For some reason he did not want them gone quickly. When hunters and trappers and even Mack Henofer dropped by, it was obvious from Jedediah's curt, brusque manner and his near-muteness and the way he stared stonily at the ground that he wanted them gone as quickly as possible-he found that he could breathe only with difficulty in their presence-he detested it that these crude men should presume to offer him whiskey and tobacco as if they pitied him. (And of course Mack Henofer, who brought him unwanted supplies and letters and gifts and news from back home, and who even offered him bits of gossip about Jean-Pierre that were considered, on lower ground, marvelously scandalous, could never quite comprehend Jedediah's disdain.) But he halfway regretted it when the girls, after resting no more than ten minutes, went on their way again, thanking him in unison, and breaking into song as they hiked away without once glancing back. (Jedediah's keen ears picked up their song even as they trudged out of sight. He thought it wonderfully charming, if simple-minded, and wondered if it was a popular tune of the day down below: I'll be no submissive wife No, not I; no, not I I'll not be a slave for life No, not I; no, not I Think you on our wedding day That I said, as others say Love and honor and obey Love and honor and obey No no no no no no No no no, not I I to dullness don't incline No, not I; no, not I Go to bed at half-past nine No, not I; no, not I No no no no no no No no no, not I.).
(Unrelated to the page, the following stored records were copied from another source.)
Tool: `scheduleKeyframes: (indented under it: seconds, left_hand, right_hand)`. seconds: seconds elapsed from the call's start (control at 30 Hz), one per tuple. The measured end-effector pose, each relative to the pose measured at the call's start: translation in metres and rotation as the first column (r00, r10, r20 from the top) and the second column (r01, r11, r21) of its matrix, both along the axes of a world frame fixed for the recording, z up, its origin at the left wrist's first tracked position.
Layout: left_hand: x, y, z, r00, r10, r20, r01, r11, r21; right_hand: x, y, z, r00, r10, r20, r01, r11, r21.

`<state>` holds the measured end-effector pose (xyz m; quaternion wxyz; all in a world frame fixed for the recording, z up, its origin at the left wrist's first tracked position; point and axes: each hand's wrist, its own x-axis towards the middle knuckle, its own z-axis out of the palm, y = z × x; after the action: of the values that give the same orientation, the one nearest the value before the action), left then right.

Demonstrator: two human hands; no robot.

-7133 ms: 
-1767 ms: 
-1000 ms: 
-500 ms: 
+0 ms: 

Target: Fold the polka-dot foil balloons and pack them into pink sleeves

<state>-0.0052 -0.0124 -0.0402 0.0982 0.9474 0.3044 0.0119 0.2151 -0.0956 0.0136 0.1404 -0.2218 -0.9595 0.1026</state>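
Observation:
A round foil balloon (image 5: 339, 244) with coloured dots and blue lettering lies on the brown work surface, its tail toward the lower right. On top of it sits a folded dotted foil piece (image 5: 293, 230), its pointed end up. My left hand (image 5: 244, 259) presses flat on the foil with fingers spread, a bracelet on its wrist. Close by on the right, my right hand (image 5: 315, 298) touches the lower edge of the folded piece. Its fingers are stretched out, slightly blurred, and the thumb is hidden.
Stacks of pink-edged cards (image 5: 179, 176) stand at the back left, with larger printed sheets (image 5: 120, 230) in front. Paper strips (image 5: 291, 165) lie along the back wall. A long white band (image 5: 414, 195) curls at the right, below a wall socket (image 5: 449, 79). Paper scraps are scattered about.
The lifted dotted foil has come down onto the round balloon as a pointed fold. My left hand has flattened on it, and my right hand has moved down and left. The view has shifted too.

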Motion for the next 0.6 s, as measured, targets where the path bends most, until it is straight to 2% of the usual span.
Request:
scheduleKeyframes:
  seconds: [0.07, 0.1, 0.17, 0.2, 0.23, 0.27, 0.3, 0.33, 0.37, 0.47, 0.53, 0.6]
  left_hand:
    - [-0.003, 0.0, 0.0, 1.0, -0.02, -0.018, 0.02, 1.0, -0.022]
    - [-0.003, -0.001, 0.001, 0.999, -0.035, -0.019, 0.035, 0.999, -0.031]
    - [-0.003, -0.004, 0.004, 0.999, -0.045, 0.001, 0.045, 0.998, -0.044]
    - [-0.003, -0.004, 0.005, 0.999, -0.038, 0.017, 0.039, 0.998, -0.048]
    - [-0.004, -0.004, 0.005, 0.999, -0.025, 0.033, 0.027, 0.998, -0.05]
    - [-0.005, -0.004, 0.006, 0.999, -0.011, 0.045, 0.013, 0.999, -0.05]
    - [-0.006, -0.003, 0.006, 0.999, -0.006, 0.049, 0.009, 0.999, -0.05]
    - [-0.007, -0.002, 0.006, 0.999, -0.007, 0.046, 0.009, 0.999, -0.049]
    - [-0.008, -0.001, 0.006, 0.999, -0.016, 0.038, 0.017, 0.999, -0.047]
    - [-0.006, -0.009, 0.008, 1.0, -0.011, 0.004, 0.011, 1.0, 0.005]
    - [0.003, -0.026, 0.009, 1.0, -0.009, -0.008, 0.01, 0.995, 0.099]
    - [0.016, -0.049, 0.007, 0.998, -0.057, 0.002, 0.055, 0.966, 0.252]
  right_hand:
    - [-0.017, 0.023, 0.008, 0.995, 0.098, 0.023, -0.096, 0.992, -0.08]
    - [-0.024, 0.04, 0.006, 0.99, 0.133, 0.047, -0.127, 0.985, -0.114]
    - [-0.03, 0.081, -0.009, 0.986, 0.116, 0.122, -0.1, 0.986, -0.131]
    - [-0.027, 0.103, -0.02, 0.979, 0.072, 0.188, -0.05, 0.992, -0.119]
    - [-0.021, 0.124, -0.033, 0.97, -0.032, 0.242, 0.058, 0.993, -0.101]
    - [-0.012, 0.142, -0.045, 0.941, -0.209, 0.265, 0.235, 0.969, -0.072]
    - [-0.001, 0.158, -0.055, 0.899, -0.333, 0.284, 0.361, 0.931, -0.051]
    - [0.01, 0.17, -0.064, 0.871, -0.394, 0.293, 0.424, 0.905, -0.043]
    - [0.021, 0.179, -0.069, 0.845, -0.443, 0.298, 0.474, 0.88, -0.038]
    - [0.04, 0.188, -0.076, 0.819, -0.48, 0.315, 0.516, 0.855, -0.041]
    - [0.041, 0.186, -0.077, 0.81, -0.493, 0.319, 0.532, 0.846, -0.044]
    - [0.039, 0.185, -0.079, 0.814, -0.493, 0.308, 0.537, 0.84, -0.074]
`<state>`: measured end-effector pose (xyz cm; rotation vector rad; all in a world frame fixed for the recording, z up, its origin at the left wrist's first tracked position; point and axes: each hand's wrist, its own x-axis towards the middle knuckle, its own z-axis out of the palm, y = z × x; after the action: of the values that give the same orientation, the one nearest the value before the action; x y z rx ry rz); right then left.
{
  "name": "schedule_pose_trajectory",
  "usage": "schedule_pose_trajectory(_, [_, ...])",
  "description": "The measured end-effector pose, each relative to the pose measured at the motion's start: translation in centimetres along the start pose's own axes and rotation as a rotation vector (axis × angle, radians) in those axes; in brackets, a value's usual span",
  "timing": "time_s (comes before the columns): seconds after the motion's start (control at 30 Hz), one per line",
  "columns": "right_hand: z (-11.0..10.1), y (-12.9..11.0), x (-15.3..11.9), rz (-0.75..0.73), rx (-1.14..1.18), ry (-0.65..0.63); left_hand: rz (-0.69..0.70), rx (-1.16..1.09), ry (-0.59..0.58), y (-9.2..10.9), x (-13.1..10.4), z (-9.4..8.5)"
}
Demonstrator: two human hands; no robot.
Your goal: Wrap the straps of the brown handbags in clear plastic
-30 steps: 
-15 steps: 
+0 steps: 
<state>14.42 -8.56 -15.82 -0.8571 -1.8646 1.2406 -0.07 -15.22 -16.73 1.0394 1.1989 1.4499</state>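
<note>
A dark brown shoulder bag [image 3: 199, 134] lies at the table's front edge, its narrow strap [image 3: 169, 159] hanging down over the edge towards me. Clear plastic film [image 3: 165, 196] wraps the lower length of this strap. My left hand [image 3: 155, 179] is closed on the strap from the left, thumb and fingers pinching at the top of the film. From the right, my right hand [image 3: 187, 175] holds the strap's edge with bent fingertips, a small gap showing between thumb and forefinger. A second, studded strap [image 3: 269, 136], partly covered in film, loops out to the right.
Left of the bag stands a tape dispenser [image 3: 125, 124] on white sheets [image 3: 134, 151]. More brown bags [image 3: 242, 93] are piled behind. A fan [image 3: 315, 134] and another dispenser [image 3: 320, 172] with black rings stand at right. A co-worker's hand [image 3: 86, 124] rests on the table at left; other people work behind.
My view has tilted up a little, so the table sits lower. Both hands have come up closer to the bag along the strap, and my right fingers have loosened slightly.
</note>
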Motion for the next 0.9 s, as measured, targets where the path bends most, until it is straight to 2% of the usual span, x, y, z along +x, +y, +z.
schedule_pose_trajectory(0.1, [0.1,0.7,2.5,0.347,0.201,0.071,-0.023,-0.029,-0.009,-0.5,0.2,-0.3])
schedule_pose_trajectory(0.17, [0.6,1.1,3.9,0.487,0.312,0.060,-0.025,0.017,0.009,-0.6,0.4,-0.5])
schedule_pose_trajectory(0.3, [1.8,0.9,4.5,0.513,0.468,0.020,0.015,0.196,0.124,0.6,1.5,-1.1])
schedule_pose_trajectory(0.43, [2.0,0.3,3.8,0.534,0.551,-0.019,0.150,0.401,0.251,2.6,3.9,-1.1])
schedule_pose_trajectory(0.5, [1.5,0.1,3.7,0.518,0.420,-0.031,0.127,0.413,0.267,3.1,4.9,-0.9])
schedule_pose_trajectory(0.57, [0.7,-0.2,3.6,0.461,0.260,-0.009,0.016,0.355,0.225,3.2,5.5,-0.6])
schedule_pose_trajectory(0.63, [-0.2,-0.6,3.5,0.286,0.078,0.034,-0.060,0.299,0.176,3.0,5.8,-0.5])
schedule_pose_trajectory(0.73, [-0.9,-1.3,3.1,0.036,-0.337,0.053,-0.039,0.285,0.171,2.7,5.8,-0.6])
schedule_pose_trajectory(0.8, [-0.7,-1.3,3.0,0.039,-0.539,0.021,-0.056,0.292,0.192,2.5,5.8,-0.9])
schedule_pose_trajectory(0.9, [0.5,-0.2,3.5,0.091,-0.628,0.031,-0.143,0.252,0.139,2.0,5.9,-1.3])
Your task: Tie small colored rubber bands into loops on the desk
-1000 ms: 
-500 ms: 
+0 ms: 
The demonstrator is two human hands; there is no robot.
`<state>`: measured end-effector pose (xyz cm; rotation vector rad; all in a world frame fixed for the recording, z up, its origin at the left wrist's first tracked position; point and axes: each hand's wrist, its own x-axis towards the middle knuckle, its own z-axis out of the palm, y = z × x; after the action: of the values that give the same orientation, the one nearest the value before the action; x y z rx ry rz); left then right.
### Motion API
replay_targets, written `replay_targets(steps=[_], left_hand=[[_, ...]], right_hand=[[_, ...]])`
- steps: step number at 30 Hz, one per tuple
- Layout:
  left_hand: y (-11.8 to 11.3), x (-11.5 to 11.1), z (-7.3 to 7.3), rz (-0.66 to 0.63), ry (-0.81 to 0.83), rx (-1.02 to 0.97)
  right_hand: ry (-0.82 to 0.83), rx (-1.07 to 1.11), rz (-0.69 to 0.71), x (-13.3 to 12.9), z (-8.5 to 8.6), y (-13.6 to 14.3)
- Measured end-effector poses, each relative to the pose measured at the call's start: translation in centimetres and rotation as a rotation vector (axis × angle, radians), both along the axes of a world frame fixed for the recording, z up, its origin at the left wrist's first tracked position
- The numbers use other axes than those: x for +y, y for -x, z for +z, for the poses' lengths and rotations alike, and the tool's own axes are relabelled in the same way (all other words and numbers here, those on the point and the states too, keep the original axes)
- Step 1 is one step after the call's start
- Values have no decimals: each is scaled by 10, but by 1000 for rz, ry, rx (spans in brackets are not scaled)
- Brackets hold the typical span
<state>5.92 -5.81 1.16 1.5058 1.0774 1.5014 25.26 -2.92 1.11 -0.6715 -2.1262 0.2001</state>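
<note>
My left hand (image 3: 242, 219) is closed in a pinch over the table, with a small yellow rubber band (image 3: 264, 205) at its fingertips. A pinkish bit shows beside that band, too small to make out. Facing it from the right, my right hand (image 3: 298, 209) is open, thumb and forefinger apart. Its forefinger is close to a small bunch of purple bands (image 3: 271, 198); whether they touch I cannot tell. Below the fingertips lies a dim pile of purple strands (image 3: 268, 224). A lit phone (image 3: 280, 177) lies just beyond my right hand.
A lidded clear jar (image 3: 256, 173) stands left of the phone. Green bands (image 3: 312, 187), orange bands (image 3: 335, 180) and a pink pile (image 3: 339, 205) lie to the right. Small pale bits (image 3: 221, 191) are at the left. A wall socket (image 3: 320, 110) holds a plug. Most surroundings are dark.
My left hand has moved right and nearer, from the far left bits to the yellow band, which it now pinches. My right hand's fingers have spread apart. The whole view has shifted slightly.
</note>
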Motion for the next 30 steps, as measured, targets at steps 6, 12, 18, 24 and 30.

He was hurt to discover that they hadn't drunk the water he had offered them-they had done no more than pass the tin cup around, raising it to their lips, and pretending to drink. For days afterward he heard their singsong voices, wafted back to him by the mountain winds, no no no no no no, no no no not I.
Another visitor who had also taken him by surprise (the mountain spirit had been laughing warmly at him for picking weevils out of his oatmeal one by one, and setting them free-why didn't he simply dump all the oatmeal down into the river, why didn't he, come to think of it, drag everything out of his cabin, all his supplies, and his bedding, and even the little stool he had put together with such difficulty, and toss it all over the side!-what a lark!-and how good he would feel afterward!-for didn't Christ say give up all you have and follow Me!) was a very tall man in his early thirties, perhaps, with silvery brown hair that fell to his wide shoulders, and tanned, leathery skin that appeared to glint with tiny crystals of salt, and a long straight beak of a nose, and long eyes in which the iris floated rather like a tadpole, with a tadpole's minuscule curl of a tail. A remarkable man, more than a head taller than Jedediah, and obviously very strong-he carried a knapsack and camping equipment as if they weighed next to nothing-but gentle, soft-spoken, excessively courteous. He accepted a bowl of mushroom-milk soup from Jedediah, and warmed himself at Jedediah's hearth, but seemed more interested in querying Jedediah about the region: for he was a cartographer by profession, and was involved in an ambitious project that would take many years to complete, the fastidious mapping of the region traversed by the Nautaugamaggonautaugaunagaungawauggataunauta. So, taking notes in pencil, he interrogated Jedediah about streams and runs and trickles, and lakes on higher ground, and ponds no matter how small, and mountain trails long ago grown over since the first explorers had passed. He spread out his elaborate parchment maps for Jedediah to examine; he was clearly proud of them, and anxious lest they get too close to the fire, or Jedediah happen to touch them by accident. "Nothing matters so much as learning the precise contours of the earth on which we live," he told Jedediah in his soft, calm voice. "That is our way of learning God." It pleased Jedediah, but rather puzzled him, that the tall man should show no curiosity at all about him.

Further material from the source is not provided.